Gary Paffett (re.) gratuliert Mattias Ekström zum Sieg am Sonntag in Hockenheim Foto: Getty

Mercedes-Pilot Gary Paffett rast in Hockenheim von Platz 23 bis auf Rang drei – und die Motorsport-Freunde freuen sich über ein spektakuläres Rennen. Der neue DTM-Modus kommt an.

Hockenheim - Gary Paffett ist wahrlich nicht dafür bekannt, dass er häufig ausrasten würde. Der 34 Jahre alte Mercedes-Pilot ist vielmehr Brite der alten Schule. Immer höflich, immer freundlich, ein wahrer Sportsmann. Er will auch Vorbild sein, für seine drei Söhne. Am Samstag jedoch war es mit seiner Contenance vorbei. Paffett schimpfte sich in einen Rausch. Verantwortlich dafür war Martin Tomczyk. „Das war einfach ein dummes, dummes Manöver ohne jedes Hirn, dafür gibt es keine Entschuldigung“, ereiferte sich der Mercedes-Mann. Und legte nach: „Martin will ein Profi-Rennfahrer sein, aber was er heute tat, war nicht auf professionellem Niveau.“ Später twitterte der Paffett noch einen entsprechenden Text gegen seinen BMW-Kollegen.

Was war geschehen: Die Saison der Deutschen Tourenwagen-Masters-Serie (DTM) war 20 Minuten alt. In der 15. Runde kam beim Anbremsen der BMW von Martin Tomczyk quer, rutschte in den Mercedes von Paffett und drehte ihn um. Aus für die beiden Ex-Champions. „Ich habe versucht Lucas Auer auszubremsen“, schilderte Tomczyk die Szene, „dann haben die Hinterräder blockiert, ich war nur noch Passagier.“

Nach einer Safety-Car-Phase waren die Bremsen noch nicht richtig warm. Pikant macht die Szene, dass Tomczyk schon mehrfach mit Paffett Kontakt hatte. Der heftigste Zwischenfall datiert aus dem Jahr 2012. Durch den Unfall verlor Paffett damals die Meisterschaft. „Ich werde einfach vom Gary-Magneten angezogen“, versuchte der 33-jährige Bayer es am Abend mit einer scherzhaften Erklärung. Paffett konnte dies nicht beruhigen – er sprach nicht von einem Zweikampf, sondern von einem Angriff.

Es war die Szene des Rennens. Genau nach dem Geschmack des Boulevards. „Erstes Rennen, erster Crash, erster Zoff“, lautete eine der Schlagzeilen. Eigentlich hätte der DTM nichts Besseres passieren können wie dieser Unfall. Der sorgte dafür, dass über die DTM gesprochen wird. Und nichts braucht die Tourenwagenserie mehr. Denn wie auch die Formel 1 leidet die DTM unter Zuschauerschwund. Um die Rennen interessanter und spannender zu machen, wurde das Rennformat für diese Saison geändert. Zwei statt einem Rennen, dreimal der Einsatz des Klapp-Heckflügels (DRS).

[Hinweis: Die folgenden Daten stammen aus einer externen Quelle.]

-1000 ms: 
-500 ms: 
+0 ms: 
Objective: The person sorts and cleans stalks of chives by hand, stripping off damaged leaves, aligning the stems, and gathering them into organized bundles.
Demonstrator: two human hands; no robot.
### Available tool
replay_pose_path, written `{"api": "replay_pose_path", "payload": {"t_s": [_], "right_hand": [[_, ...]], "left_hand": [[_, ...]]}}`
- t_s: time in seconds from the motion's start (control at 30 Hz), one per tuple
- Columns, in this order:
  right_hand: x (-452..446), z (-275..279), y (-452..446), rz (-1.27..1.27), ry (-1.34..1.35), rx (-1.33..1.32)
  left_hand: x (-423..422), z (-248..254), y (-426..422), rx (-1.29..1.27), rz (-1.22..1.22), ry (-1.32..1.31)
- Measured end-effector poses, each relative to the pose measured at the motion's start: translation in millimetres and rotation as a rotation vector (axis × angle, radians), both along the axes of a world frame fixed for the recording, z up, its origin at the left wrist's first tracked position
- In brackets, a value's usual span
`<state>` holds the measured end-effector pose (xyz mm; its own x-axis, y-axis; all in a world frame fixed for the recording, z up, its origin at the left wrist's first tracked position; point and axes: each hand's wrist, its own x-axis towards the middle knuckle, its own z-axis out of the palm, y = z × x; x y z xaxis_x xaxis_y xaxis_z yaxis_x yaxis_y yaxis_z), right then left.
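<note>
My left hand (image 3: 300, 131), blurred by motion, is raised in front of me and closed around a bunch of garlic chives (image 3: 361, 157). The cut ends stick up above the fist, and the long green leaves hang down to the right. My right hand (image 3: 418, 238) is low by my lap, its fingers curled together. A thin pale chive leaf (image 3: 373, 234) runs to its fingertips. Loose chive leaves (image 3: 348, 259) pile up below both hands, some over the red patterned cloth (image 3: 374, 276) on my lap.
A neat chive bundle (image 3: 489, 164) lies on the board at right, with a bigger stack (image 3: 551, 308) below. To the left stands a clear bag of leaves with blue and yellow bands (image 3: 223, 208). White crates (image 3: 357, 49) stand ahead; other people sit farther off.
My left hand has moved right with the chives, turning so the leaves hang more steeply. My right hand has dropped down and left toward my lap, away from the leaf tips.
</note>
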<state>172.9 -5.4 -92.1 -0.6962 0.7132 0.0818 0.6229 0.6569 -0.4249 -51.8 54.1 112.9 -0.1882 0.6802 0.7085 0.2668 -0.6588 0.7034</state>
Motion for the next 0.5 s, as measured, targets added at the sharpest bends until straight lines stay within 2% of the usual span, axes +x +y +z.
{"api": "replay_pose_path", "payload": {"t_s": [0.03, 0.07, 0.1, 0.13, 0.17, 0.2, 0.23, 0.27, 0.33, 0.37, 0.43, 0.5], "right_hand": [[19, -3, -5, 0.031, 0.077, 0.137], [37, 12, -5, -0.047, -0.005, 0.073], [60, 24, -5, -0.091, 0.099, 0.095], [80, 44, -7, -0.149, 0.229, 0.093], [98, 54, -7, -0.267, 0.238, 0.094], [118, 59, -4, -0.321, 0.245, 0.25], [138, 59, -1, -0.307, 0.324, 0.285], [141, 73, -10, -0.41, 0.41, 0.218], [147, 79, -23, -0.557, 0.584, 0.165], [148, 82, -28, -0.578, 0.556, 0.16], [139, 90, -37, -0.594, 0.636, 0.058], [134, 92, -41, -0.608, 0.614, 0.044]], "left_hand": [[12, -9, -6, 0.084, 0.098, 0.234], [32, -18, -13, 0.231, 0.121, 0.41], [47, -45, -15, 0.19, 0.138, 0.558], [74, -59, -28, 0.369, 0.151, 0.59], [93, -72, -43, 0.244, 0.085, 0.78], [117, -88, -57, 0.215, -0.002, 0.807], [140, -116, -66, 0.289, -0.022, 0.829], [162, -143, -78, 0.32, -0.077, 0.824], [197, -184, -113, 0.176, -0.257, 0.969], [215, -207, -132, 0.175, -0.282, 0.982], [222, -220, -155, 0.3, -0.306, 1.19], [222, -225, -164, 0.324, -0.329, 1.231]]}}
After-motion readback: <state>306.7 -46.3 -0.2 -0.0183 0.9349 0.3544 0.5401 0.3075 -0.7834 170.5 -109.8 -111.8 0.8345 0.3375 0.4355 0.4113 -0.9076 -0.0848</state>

Natürlich gab es Überholmanöver, im Vergleich zur Vergangenheit jedoch nicht deutlich mehr. Zumal an der Spitze Monotonie herrschte. Am Samstag konnte Jamie Green einen Start-Ziel-Sieg feiern, am Sonntag zeigte Mattias Ekström spätestens, als es zu regnen begann, wer der Meister der Fahrbeherrschung ist. Souverän fuhr der Schwede seinen 20. DTM-Erfolg heim. Allerdings waren die Tribünen nicht gerade überfüllt – am Samstag und Sonntag fanden lediglich jeweils 10 000 Motorsportfans den Weg nach Hockenheim.

Was Rennen attraktiv macht, demonstrierte Gary Paffett am Sonntag. Nach einem Fehler seines Teams wurde er auf Startplatz 23 strafversetzt – von dort begann er eine furiose Aufholjagd, bis auf Platz drei kam er nach vorn. Die Fahrer waren voll des Lobes für das neue Format, die Zuschauer nicht restlos überzeugt. Natürlich ließen sie sich trotz Dauerregens von Paffetts grandioser Leistung begeistern. Dabei störte sie nicht mehr, dass sie schlecht über Fahrer und Rennprogramm informiert wurden, weil Ausrichter ITR erstmals auf ein Programmheft verzichtet hatte.

Natürlich kreuzten sich bei Paffetts Fahrt an die Spitze auch wieder die Linien des Briten und die von Tomczyk. Der Mercedes-Kommandostand informierte rechtzeitig: „Vor dir ist nur noch dein Freund Tomczyk.“ Als Paffett in der Haarnadel überholte, hielt der respektvoll Abstand. Man muss ja nichts übertreiben.